Yady Bangoura

Personal information
- Date of birth: 30 June 1996 (age 29)
- Place of birth: Coyah, Guinea
- Height: 1.86 m (6 ft 1 in)
- Position: Forward

Team information
- Current team: Tongeren
- Number: 81

Youth career
- 2013–2014: RAS Jodoigne
- 2014–2015: Arsenal Oplinter

Senior career*
- Years: Team / Apps / (Gls)
- 2015–2016: Tienen / 30 / (13)
- 2016–2017: Geel / 15 / (5)
- 2017–2018: Union SG / 0 / (0)
- 2017–2018: → Eendracht Aalst (loan) / 18 / (5)
- 2018–2020: RFC Liège / 48 / (28)
- 2020–2021: RWDM / 6 / (0)
- 2021: Patro Eisden / 0 / (0)
- 2021–2022: Thes / 14 / (3)
- 2022–2023: URSL Visé / 8 / (1)
- 2023: RAAL La Louvière / 16 / (4)
- 2023–2024: Union Namur / 27 / (8)
- 2024–2025: RAEC Mons / 5 / (0)
- 2025–: Tongeren / 0 / (0)

International career
- 2020–2021: Guinea / 3 / (1)

= Yady Bangoura =

Guinean footballer (born 1996)

Yady Bangoura (born 30 June 1996) is a Guinean professional footballer who plays as forward for Tongeren.

==Club career==
Bangoura was born in Coyah, Guinea.

In summer 2017, Bangoura signed for Union SG on a one-year contract with an option for a further year.

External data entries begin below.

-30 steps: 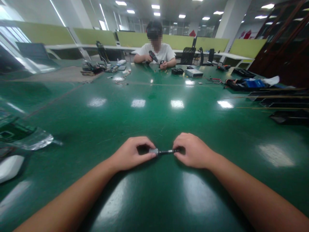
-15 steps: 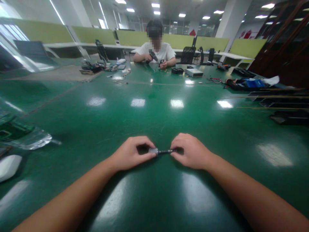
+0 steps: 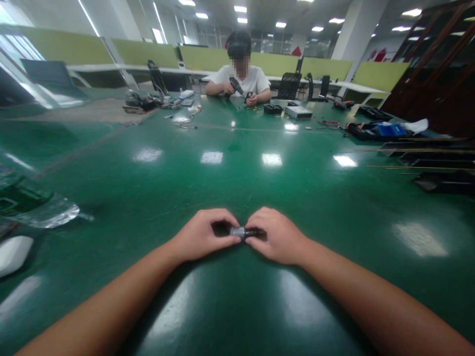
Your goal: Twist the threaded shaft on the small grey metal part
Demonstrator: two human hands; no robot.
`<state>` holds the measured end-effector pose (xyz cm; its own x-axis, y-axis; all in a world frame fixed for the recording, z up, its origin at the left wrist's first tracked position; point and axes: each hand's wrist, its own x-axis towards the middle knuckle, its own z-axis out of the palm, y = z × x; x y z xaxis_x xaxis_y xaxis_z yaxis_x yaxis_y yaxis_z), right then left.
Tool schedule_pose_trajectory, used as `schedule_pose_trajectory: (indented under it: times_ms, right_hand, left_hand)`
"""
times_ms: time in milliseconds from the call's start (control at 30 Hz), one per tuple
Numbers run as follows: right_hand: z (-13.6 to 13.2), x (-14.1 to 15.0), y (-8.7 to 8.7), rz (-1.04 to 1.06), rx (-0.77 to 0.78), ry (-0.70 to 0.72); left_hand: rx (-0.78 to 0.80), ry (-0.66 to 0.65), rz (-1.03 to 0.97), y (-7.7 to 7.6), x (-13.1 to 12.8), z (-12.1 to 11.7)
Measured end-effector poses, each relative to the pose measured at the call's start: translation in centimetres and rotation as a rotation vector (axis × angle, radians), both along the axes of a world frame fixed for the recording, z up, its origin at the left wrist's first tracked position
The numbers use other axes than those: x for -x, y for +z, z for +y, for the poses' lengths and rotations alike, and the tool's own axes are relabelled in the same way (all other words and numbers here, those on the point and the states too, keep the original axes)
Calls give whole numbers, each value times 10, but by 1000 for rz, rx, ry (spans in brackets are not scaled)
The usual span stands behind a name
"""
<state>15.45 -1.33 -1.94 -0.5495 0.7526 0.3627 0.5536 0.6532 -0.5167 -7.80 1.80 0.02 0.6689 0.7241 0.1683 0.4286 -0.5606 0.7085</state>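
Note:
Between my two hands, low over the green table, lies a small grey cylinder with a thin dark shaft. My left hand pinches its grey end between thumb and fingers. From the other side, the thumb and fingertips of my right hand close on the dark part, right against the grey end. The shaft runs back into the gap of my right hand, partly covered by the fingers. What kind of tool or part it is cannot be made out.
To the left lie a clear plastic bottle and a white object. Across the table sits a person holding a dark drill-like tool. Dark trays and a tool bag are at the right.
My right hand has slid left along the dark shaft, up to the grey end. My left hand has stayed in place with its pinch.

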Motion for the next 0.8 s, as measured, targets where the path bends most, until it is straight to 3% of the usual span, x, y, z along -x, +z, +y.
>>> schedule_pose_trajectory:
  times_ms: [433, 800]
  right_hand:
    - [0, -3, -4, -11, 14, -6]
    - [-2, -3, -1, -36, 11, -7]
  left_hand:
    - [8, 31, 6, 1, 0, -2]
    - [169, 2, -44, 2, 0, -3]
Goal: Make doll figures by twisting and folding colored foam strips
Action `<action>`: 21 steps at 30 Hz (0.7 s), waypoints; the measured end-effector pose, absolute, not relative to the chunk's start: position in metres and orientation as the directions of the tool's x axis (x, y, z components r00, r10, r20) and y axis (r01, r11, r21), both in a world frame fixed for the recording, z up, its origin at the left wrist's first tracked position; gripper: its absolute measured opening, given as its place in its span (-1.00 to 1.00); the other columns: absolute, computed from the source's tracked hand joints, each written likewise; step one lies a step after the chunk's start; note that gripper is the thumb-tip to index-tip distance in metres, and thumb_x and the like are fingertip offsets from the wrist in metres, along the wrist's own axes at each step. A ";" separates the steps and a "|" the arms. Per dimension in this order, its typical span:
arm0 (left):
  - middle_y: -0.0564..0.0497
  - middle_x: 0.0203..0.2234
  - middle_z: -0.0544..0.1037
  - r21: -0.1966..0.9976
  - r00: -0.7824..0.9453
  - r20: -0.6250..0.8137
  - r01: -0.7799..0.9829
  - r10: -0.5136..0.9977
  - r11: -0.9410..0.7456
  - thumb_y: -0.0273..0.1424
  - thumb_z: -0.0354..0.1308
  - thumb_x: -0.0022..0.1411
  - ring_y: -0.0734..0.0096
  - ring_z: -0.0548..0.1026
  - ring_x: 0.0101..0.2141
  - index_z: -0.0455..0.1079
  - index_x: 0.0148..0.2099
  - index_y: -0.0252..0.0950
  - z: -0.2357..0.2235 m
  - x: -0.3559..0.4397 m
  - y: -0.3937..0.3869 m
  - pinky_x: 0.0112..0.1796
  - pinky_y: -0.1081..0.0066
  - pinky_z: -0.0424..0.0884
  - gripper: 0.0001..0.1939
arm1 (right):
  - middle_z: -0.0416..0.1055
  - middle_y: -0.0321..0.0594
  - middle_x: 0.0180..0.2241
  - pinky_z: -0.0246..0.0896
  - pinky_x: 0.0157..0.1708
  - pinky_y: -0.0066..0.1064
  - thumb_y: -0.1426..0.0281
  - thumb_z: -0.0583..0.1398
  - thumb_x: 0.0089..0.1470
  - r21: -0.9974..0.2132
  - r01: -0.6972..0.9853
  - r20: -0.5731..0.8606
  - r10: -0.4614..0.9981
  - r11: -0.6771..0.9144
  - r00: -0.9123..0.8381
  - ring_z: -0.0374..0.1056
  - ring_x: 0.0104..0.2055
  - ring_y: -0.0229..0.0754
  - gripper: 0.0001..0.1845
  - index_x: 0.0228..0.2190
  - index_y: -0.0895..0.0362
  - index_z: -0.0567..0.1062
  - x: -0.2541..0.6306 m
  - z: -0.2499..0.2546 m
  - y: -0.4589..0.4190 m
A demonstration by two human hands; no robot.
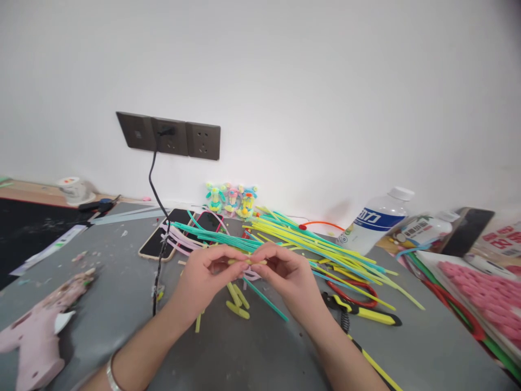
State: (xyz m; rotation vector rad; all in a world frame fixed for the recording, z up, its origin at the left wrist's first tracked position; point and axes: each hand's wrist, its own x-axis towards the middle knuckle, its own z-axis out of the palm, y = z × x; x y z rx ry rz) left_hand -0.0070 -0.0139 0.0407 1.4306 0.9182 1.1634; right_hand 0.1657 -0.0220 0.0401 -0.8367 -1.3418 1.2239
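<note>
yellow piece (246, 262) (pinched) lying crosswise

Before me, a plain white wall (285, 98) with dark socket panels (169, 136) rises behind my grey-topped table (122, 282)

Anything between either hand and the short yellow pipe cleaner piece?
Nothing visible. The left hand and right hand both pinch the short yellow pipe cleaner piece at their fingertips. The loose yellow pieces lie below, out of the way.
</note>
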 end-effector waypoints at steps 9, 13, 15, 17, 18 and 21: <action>0.02 -0.49 0.62 0.973 0.215 0.232 -0.052 0.948 -0.226 -0.46 0.27 0.11 0.44 0.56 -0.46 0.54 -0.38 -0.30 0.045 -0.007 -0.016 -0.41 0.54 0.50 -0.97 | 0.46 -0.34 -0.56 0.26 -0.37 -0.46 0.23 0.41 -0.08 -0.938 -0.339 0.005 0.971 -0.078 -0.239 0.36 -0.47 -0.29 -0.76 -0.45 0.12 0.56 0.166 0.041 -0.022; 0.05 -0.52 0.58 0.979 0.297 0.184 -0.139 0.937 -0.148 -0.45 0.28 0.10 0.47 0.54 -0.49 0.50 -0.39 -0.29 0.044 -0.008 -0.015 -0.42 0.54 0.49 -0.97 | 0.45 -0.34 -0.59 0.24 -0.39 -0.46 0.24 0.43 -0.11 -0.931 -0.349 -0.003 0.954 -0.112 -0.299 0.33 -0.50 -0.31 -0.76 -0.49 0.13 0.58 0.169 0.044 -0.021; 0.06 -0.54 0.56 0.981 0.345 0.157 -0.163 0.925 -0.106 -0.43 0.28 0.10 0.48 0.52 -0.51 0.49 -0.38 -0.30 0.044 -0.008 -0.015 -0.47 0.55 0.46 -0.95 | 0.45 -0.33 -0.59 0.25 -0.38 -0.46 0.24 0.43 -0.10 -0.931 -0.344 -0.001 0.945 -0.120 -0.328 0.33 -0.50 -0.31 -0.77 -0.49 0.13 0.58 0.169 0.045 -0.021; 0.04 -0.54 0.56 0.987 0.375 0.117 -0.151 0.920 -0.064 -0.38 0.28 0.12 0.49 0.49 -0.53 0.50 -0.36 -0.31 0.044 -0.008 -0.014 -0.52 0.56 0.43 -0.91 | 0.46 -0.32 -0.57 0.26 -0.36 -0.44 0.24 0.43 -0.10 -0.935 -0.333 -0.002 0.941 -0.122 -0.340 0.34 -0.49 -0.30 -0.77 -0.49 0.13 0.58 0.170 0.046 -0.022; 0.03 -0.54 0.55 0.990 0.379 0.096 -0.131 0.920 -0.050 -0.37 0.28 0.12 0.50 0.47 -0.54 0.50 -0.35 -0.31 0.044 -0.008 -0.014 -0.54 0.57 0.42 -0.89 | 0.45 -0.32 -0.57 0.27 -0.36 -0.43 0.24 0.43 -0.10 -0.937 -0.327 -0.003 0.939 -0.123 -0.345 0.34 -0.49 -0.29 -0.76 -0.49 0.14 0.57 0.170 0.046 -0.022; 0.03 -0.53 0.56 0.996 0.349 0.082 -0.066 0.933 -0.063 -0.36 0.28 0.12 0.52 0.44 -0.57 0.51 -0.36 -0.32 0.045 -0.007 -0.014 -0.56 0.57 0.39 -0.89 | 0.45 -0.32 -0.53 0.28 -0.38 -0.44 0.25 0.43 -0.11 -0.939 -0.327 0.008 0.947 -0.103 -0.323 0.35 -0.47 -0.29 -0.75 -0.45 0.13 0.56 0.169 0.044 -0.022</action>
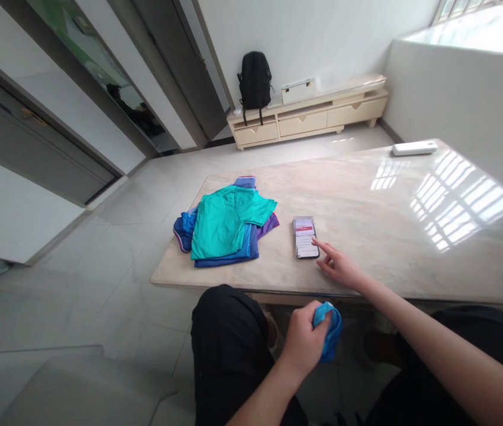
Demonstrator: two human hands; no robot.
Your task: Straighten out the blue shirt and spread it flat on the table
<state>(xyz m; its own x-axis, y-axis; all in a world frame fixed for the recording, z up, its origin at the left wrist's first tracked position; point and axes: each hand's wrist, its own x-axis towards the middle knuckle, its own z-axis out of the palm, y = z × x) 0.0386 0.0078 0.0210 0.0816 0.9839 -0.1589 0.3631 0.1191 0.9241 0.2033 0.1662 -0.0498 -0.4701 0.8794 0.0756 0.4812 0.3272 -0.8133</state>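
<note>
A smartphone lies flat on the marble-look table with its screen lit and partly blurred out. Over its right edge reaches my right hand, fingers stretched out, the index fingertip at or just above the screen. Below the table edge, between my knees, my left hand is closed around a bunched blue cloth; what kind of cloth it is I cannot tell. To the left of the phone, a teal T-shirt tops a loose pile of blue and purple clothes.
The table reflects window light on its right side. A white oblong device lies at its far right edge. Against the wall stands a low cabinet bearing a black backpack and a white box. My knees are close under the table edge.
</note>
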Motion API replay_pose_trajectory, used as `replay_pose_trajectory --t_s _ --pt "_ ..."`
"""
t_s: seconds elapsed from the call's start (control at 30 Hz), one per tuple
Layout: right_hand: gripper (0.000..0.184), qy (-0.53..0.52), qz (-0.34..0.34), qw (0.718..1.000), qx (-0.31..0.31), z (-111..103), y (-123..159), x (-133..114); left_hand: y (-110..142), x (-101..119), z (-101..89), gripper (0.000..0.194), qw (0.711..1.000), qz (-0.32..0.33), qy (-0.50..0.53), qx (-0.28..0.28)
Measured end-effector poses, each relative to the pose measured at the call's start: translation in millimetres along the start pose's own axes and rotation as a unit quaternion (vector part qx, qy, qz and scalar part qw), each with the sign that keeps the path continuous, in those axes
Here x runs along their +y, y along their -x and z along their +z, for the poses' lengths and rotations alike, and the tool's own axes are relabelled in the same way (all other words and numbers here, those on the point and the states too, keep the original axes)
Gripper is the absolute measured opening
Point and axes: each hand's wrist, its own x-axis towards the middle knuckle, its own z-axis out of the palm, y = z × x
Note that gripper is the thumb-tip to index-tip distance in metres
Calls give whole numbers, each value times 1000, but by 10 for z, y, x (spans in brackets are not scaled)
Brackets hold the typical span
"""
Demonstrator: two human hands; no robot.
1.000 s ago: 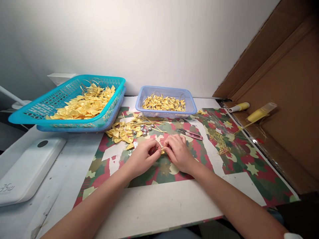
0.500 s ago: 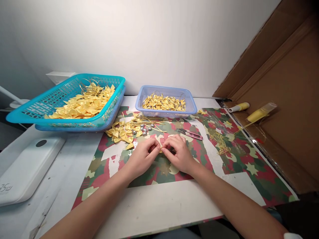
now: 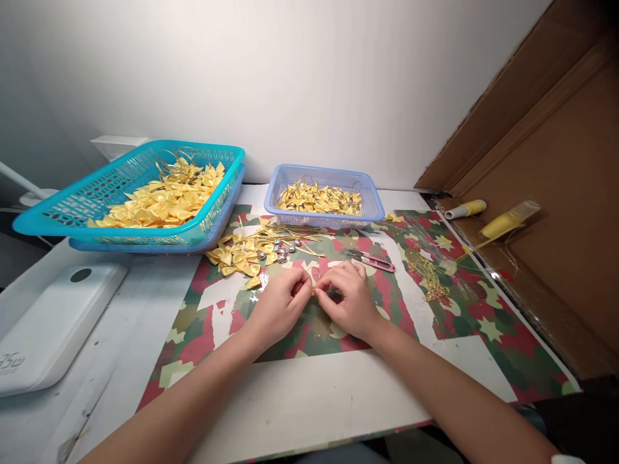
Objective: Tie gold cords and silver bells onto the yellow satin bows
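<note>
My left hand [image 3: 285,299] and my right hand [image 3: 349,298] meet over the patterned sheet, both in a pinch. Between their fingertips is a small gold cord piece [image 3: 314,291], mostly hidden, with a thin loop rising above it. Beyond my left hand lie folded yellow ribbon petals [image 3: 236,254], several small silver bells [image 3: 281,251] and a bundle of gold cords [image 3: 290,232]. Past my right hand rests a pair of pink thread snips [image 3: 374,260].
A turquoise basket [image 3: 62,216] of yellow petals stands at the left, stacked on a blue one. A lilac basket [image 3: 319,220] of yellow pieces sits at the back. White power bank [image 3: 62,316] lies left; gold thread [image 3: 430,277] and yellow spools [image 3: 507,220] are right.
My hands stay pinched together in nearly the same spot. A thin loop now shows more clearly above the fingertips. The whole view has shifted very slightly.
</note>
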Motion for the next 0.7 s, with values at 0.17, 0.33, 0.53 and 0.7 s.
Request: replay_pose_trajectory --t_s 0.17,0.33,0.53,0.7 --pt "13 39 -50 998 24 -4 7 -31 -5 11 16 22 1000 2 -4 7" --pt "15 49 -66 995 57 6 15 -46 -1 18 15 22 1000 -3 -4 6" --pt "16 59 -46 997 22 -9 12 -64 -15 47 -27 21 1000 -18 -7 -21" --pt "14 46 -24 999 2 -16 16 -75 -43 71 -81 18 997 -44 32 -54"
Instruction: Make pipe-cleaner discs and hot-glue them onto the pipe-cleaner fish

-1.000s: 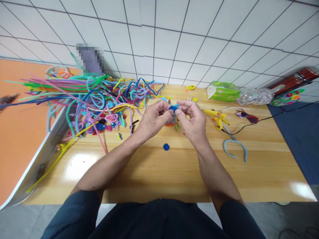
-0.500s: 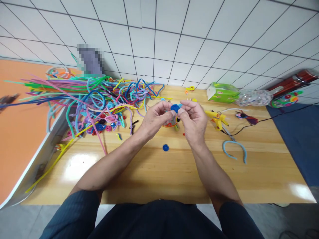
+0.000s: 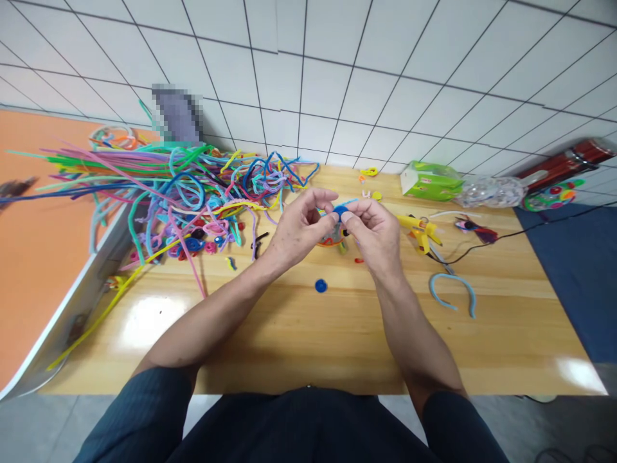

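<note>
A small round blue disc [image 3: 340, 212], perhaps a coiled pipe cleaner, is between my two hands above the table. My left hand [image 3: 301, 228] pinches its left edge with thumb and fingertips, while the other fingers curl loosely. From the other side my right hand [image 3: 377, 233] grips it between thumb and forefinger. A bit of light blue shows behind the disc. Below my hands stands an orange-rimmed round thing [image 3: 331, 242], mostly hidden. A second blue disc [image 3: 321, 285] lies flat on the wooden table, nearer to me.
A tangled pile of coloured pipe cleaners [image 3: 193, 173] covers the table's left side. On the right lie a yellow glue gun [image 3: 420, 233] with a black cord [image 3: 486, 245], and a bent light blue strip [image 3: 453, 278]. A green packet [image 3: 429, 180] and a red flask [image 3: 569, 164] are by the tiled wall.
The held blue disc has been turned: its face showed more fully half a second ago and is now partly covered by my fingers. My left fingers have shifted slightly. The second disc stays put.
</note>
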A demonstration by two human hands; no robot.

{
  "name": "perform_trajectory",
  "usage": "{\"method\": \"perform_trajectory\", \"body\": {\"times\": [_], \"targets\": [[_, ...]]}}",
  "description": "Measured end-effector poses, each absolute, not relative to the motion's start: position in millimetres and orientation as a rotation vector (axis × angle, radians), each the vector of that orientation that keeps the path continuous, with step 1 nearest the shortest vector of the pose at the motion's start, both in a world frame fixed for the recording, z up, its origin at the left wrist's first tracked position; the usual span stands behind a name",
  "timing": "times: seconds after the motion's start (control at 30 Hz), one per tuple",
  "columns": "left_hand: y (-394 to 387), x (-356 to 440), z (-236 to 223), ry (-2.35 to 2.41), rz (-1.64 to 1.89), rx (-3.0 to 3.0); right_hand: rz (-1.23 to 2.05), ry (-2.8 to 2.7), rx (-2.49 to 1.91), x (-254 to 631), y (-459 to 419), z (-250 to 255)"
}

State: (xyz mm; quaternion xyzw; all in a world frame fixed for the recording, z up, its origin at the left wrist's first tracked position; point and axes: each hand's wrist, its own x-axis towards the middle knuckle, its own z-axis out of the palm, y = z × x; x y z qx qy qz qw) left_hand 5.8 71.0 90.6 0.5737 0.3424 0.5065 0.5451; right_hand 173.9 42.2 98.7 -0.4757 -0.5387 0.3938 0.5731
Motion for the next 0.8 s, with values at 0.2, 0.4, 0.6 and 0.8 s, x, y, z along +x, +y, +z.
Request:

After playing with various amateur teams in Belgium, Bangoura signed a professional contract with RWDM on 27 May 2020. He made his professional debut with RWDM in a 2–0 Belgian Second Division win over Club Brugge II on 22 August 2020.

On 12 January 2023, Bangoura joined Belgian National Division 1 club RAAL La Louvière.

==International career==
Bangoura first represented the Guinea national team in a friendly 2–1 win over Cape Verde on 10 October 2020, scoring a goal in his debut.